This should be a very exciting year for Guaraldi fans.
Nashville-based musician, composer and arranger Dick Tunney has been commissioned to create what is being dubbed a Peanuts Concerto: an ambitious work that will morph Guaraldi’s most recognizable themes into a symphonic fantasy for solo piano and orchestra.
The project was spearheaded by Tunney’s colleague Jeffrey Biegel, a celebrated New York-based pianist/composer whose accomplishments and accolades would tax even the most encyclopedic biographer.
“He’s a tremendous player,” Tunney notes, during a recent chat, “an off-the-charts, crazy-good Juilliard artist. When he gets something under his hands, he owns it.”
“I read an interview with Charles Schulz’s son Craig, back in 2013 or so,” Biegel explains, picking up the narrative. “Craig was struck by something that worried his father, who at one point wondered aloud, ‘Do you think they’ll remember me?’
“Well, in his case, of course. But the thing is, everything you’ve done, when you pass, it’s over. People will think less about you, and what you’ve done, if you’re not around any more.
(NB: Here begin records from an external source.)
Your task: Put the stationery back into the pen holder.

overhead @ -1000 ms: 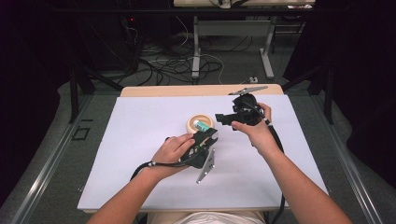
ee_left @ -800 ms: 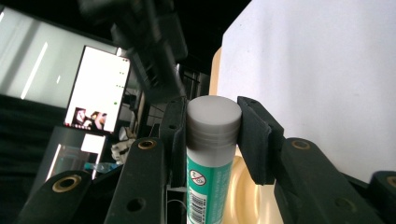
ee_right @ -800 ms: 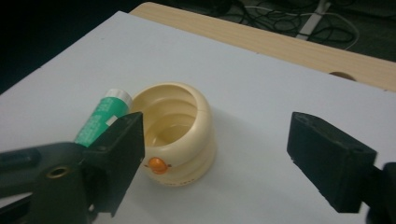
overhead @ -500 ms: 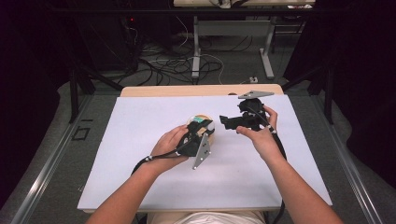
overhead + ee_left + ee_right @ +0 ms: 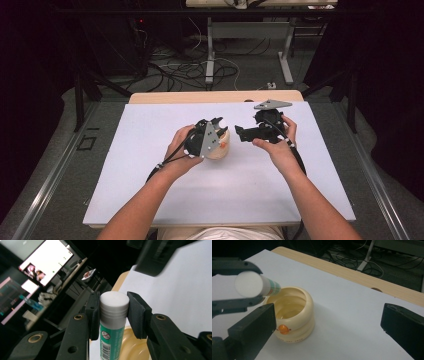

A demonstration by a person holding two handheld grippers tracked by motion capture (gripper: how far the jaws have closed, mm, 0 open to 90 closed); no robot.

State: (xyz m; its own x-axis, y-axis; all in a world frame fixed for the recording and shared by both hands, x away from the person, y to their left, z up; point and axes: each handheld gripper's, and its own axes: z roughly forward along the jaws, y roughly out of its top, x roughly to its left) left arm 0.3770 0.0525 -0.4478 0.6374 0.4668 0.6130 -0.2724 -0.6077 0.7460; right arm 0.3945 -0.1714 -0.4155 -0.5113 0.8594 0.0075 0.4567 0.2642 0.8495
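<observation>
Moved since earlier: left gripper (image 5: pixel 216 123), which sat low at the near side of the cream cup (image 5: pixel 220 147) a second ago, is now above the cup and nearer the right gripper (image 5: pixel 239 132); the glue stick (image 5: pixel 113 315) has come up out of the cup with it.
Left gripper state: clenched on the glue stick just under its white cap, one pad on each side, as the left gripper view shows.
Right gripper state: released; its jaws have just been opening and stand wide apart with nothing between them.
Glue stick position: in the air above the cup mouth, cap end (image 5: pixel 249 284) pointing toward the right gripper, lower end over the cup's opening.
Cup position: upright on the white tabletop (image 5: pixel 150 150), empty inside in the right gripper view (image 5: pixel 292 315).
Risk, slip: the grip is near the smooth cap, so a knock could make the stick swivel between the pads or drop back into the cup.
Risk, cap: if the right gripper closes on the cap off-centre, it may glance off or drag the stick out of the left pads.
Risk, cup: the light cup could tip if the stick's lower end catches its rim.
Writing: a barcode and a round crossed-out symbol on the green label; the words are too small to read.
Cup marking: an orange dot and faint print below it, unreadable.
</observation>
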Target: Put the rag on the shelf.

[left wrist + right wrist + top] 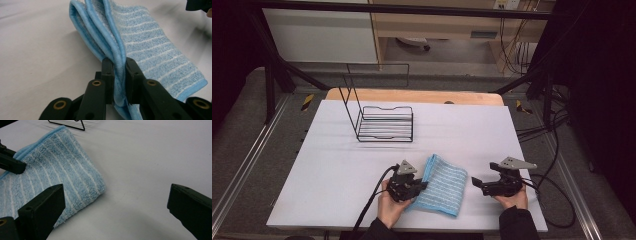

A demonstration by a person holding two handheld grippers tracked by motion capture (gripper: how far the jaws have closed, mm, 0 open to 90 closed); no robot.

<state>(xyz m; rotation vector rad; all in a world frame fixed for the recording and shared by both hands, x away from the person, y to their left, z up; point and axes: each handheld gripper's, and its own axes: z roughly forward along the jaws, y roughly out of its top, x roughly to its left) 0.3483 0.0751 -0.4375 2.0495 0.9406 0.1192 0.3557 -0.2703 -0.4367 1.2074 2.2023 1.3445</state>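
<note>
White desk point(337, 170), black wire rack point(384, 124) at the far side, unloaded. My left claw point(422, 186) was clamped on the folded blue striped terry towel's point(443, 184) edge, near front. Right claw point(476, 183) gaped wide, holding nothing. Folding looked done; racking remained.

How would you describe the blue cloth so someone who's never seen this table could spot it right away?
Start at the white table and look to its near edge, between the person's two hands. There lies the folded towel, its left edge pinched by the left gripper while the right gripper waits open beside it. It is the one soft thing there, light blue with thin white stripes, unlike the black wire rack farther back.
</note>
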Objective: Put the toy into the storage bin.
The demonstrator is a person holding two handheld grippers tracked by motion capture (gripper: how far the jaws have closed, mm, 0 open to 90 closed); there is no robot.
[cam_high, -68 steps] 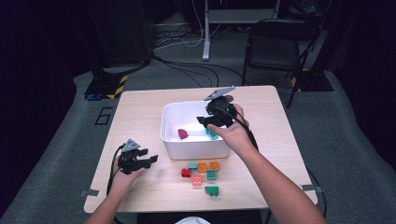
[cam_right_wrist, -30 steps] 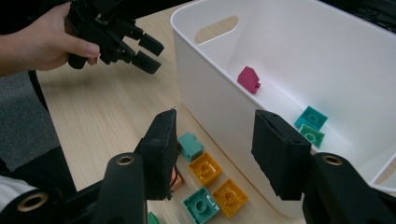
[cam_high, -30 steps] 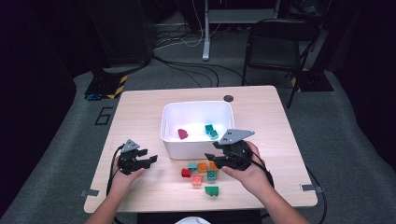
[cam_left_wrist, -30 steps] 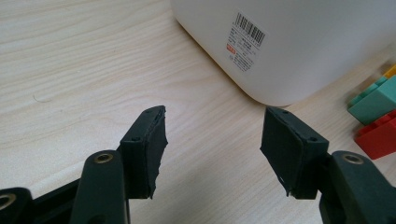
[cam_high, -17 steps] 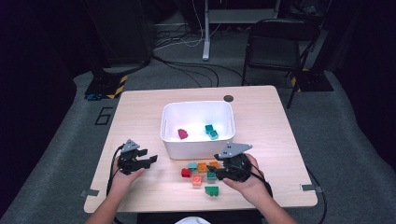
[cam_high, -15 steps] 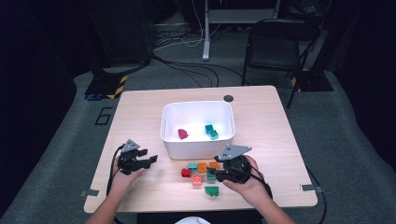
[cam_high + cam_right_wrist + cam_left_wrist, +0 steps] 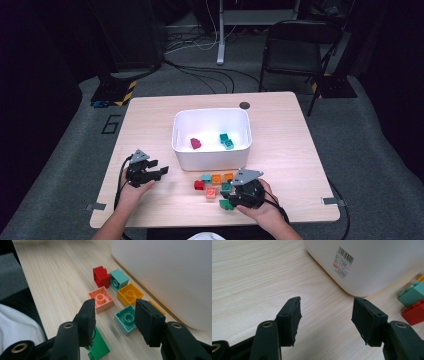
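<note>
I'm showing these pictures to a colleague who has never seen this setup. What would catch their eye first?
Probably the white bin at the middle of the wooden table, with a magenta piece and two teal blocks inside. Next, the bright loose blocks on the table just in front of it, where the right gripper hangs with open jaws over a dark green block. The left gripper rests open to the bin's left.

Lighting: overhead, falling on the table [image 7: 280, 130]; room around it dim to black. Bin [image 7: 211, 117] interior very bright, near glare. Shadows: short, soft, under the bricks [image 7: 127, 293]. High view: soft, low detail. Gripper views: sharp mid-range; nearest jaws and bin wall slightly blurred.
</note>
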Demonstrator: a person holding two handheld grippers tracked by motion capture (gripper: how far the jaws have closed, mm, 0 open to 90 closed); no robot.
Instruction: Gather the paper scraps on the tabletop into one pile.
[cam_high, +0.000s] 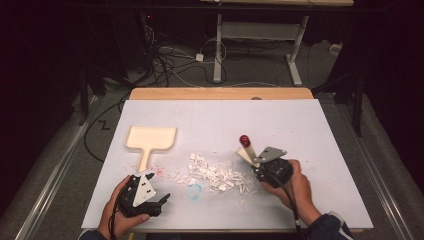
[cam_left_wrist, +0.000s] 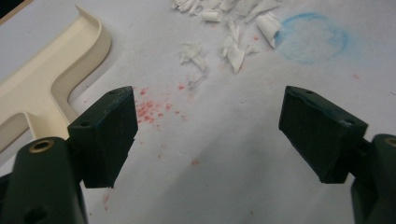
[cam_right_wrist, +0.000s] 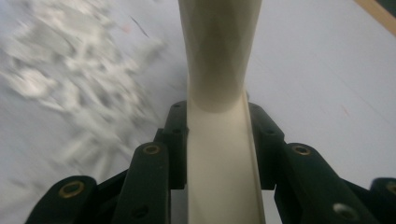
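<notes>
Landmark: pile of white paper scraps (cam_high: 215, 173) lying mid-table (cam_high: 300, 125). Left tool (cam_high: 159, 201) is sitting left of and nearer than the pile, jaws spread, nothing between them. Right tool (cam_high: 256, 167) is pinching a cream brush handle (cam_right_wrist: 219, 140) at the pile's right edge. Cream dustpan (cam_high: 150, 140) is lying left of and beyond the pile.

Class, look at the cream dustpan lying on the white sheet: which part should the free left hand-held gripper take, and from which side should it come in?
Grip the dustpan by its narrow handle, which points toward the person. The pan lies flat, open face up, and is too wide for the jaws. The left hand-held gripper is open just beside the handle, so coming from the near edge and closing across it looks easiest.
</notes>
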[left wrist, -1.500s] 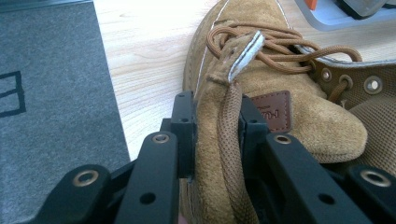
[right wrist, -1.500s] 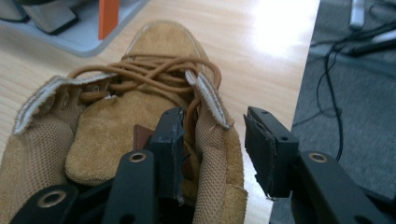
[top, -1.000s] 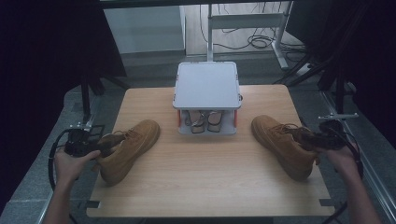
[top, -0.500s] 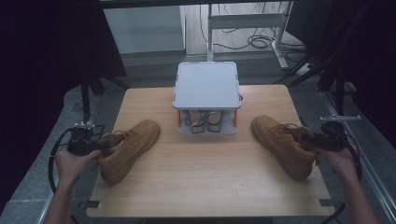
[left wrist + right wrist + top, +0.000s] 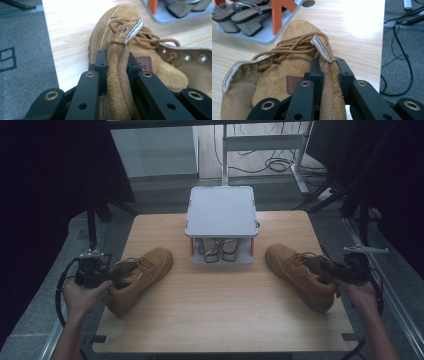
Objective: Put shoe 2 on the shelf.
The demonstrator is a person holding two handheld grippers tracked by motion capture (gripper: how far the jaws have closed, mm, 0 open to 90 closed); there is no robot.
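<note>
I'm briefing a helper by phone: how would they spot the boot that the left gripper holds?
Start at the wooden table and find the grey two-tier rack at its far middle. The boot lies near-left of it, collar clamped in the left gripper. Its twin lies right of the rack.

The middle of the counter (image 5: pixel 220 305) lies bare between the left boot (image 5: pixel 142 277) and the right boot (image 5: pixel 300 275), a broad lane from the near edge up to the grey shoe rack (image 5: pixel 221 220), which blocks the far centre with a pair of heeled sandals (image 5: pixel 217 250) on its lower shelf. Beside the rack, the far corners of the counter are open on both sides, with clear gaps between each boot's toe and the rack's orange posts (image 5: pixel 153 5). The outer edges are tight: each boot sits near its side of the counter, with dark frame legs (image 5: pixel 92 225) and trailing cables (image 5: pixel 397 65) on the floor just beyond.
</note>
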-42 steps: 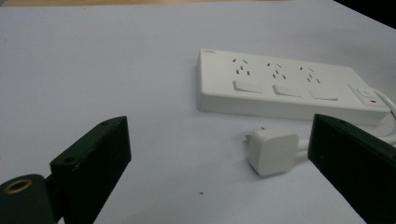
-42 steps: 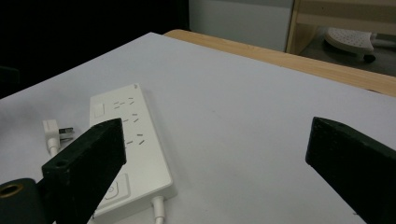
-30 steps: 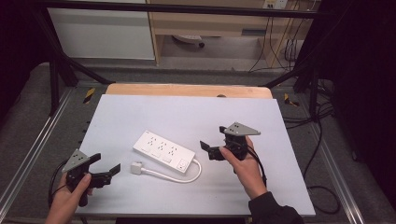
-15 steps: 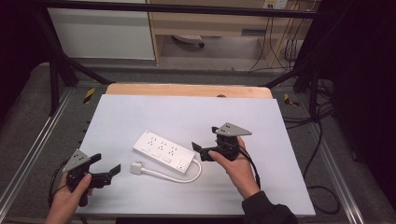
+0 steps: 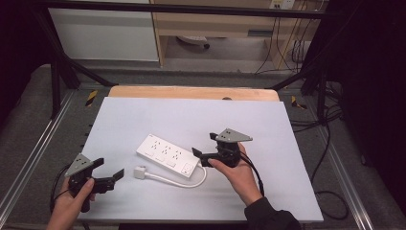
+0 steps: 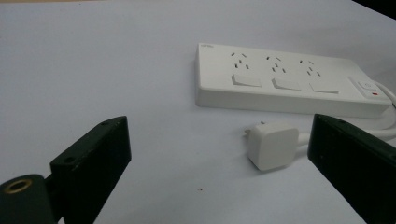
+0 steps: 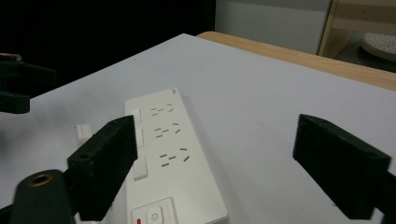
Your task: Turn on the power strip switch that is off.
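White power strip [image 5: 168, 156] lying flat on the white table [image 5: 297, 143], just left of centre in the high view, long axis running from upper left to lower right, switch end at the lower right. Same spot and same angle as in both earlier frames. Thin white cable [image 5: 184, 182] looping out from the switch end, curling back leftward to the square white plug [image 5: 139, 172], resting on the table just below and left of the strip, apart from it, also unmoved.

In the right gripper view, strip [image 7: 170, 158] running up the lower centre of the frame between the two black jaws, nothing touching it, red-marked switch at the bottom edge. In the left gripper view, strip [image 6: 285, 81] at upper right, plug [image 6: 272, 145] at lower right, near the right-hand jaw but clear of it.

Right gripper [image 5: 201, 158] right of centre in the high view, tips hovering at the switch end of the strip; shifted leftward toward it compared with a second ago. Jaws apart, just now narrowing a little, gripping nothing.

Left gripper [image 5: 111, 175] at lower left, same place as before, jaws wide apart, empty, aimed toward the plug.
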The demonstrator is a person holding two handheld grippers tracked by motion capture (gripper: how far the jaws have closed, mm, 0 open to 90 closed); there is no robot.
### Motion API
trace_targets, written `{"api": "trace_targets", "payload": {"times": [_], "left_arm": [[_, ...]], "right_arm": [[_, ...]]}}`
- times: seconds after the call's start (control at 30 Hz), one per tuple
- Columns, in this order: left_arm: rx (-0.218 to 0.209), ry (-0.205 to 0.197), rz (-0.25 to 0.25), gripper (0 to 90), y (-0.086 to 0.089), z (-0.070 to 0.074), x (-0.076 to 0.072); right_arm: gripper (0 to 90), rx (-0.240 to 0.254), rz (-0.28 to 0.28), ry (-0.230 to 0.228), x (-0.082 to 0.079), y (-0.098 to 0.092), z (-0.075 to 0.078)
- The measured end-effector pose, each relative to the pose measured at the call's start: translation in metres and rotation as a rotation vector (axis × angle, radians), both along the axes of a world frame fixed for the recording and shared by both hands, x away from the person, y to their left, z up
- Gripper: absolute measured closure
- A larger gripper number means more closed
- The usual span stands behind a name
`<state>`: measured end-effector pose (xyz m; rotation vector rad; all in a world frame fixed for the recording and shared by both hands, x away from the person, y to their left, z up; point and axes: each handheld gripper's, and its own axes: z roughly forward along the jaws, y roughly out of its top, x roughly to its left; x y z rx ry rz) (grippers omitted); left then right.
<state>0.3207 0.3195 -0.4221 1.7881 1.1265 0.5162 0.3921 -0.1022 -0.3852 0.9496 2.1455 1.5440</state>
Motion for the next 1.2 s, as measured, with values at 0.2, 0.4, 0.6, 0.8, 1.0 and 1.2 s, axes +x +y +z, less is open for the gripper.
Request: {"api": "trace_targets", "payload": {"times": [0.2, 0.4, 0.6, 0.8, 1.0, 1.2], "left_arm": [[0.003, 0.0, -0.001, 6.0, 0.0, 0.0, 0.0], [0.003, 0.0, -0.002, 6.1, 0.0, 0.0, 0.0], [0.006, 0.0, -0.003, 6.1, 0.0, 0.0, 0.0], [0.006, -0.003, -0.004, 6.1, 0.0, 0.0, 0.0], [0.008, -0.002, -0.005, 6.1, 0.0, 0.0, 0.0], [0.009, -0.001, -0.008, 6.1, 0.0, 0.0, 0.0]], "right_arm": [[35.8, 0.004, 0.016, -0.001, 0.0, 0.008, -0.006], [49.5, 0.002, 0.033, -0.002, 0.0, 0.019, -0.012], [62.7, 0.001, 0.044, -0.003, 0.002, 0.025, -0.017], [72.5, 0.006, 0.045, -0.012, 0.003, 0.031, -0.021], [78.3, 0.013, 0.051, -0.013, 0.004, 0.036, -0.025], [82.0, 0.007, 0.064, -0.014, 0.004, 0.041, -0.027]]}}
I sent Craig an email, and told him that really hit home, because not only should Schulz and Peanuts go on, but what about the music? Vince Guaraldi’s Peanuts music is either locked up in those specials for eternity, or they’re only heard in orchestral versions usually adapted from the Christmas special.
“There’s not a new performance work at all, based on Guaraldi’s Peanuts music ... and certainly not a concerto for piano and orchestra. So I’ve been commissioned to take the music from those TV specials, and place them into a musical work that orchestras can book and present to audiences.”
Biegel has developed an artistic business model that has been successful for 20 years: He initiates projects with composers; raises all the money from donors and orchestras, to pay the composer to write a concerto for him; and then he (Biegel) gets to play it with the orchestras involved.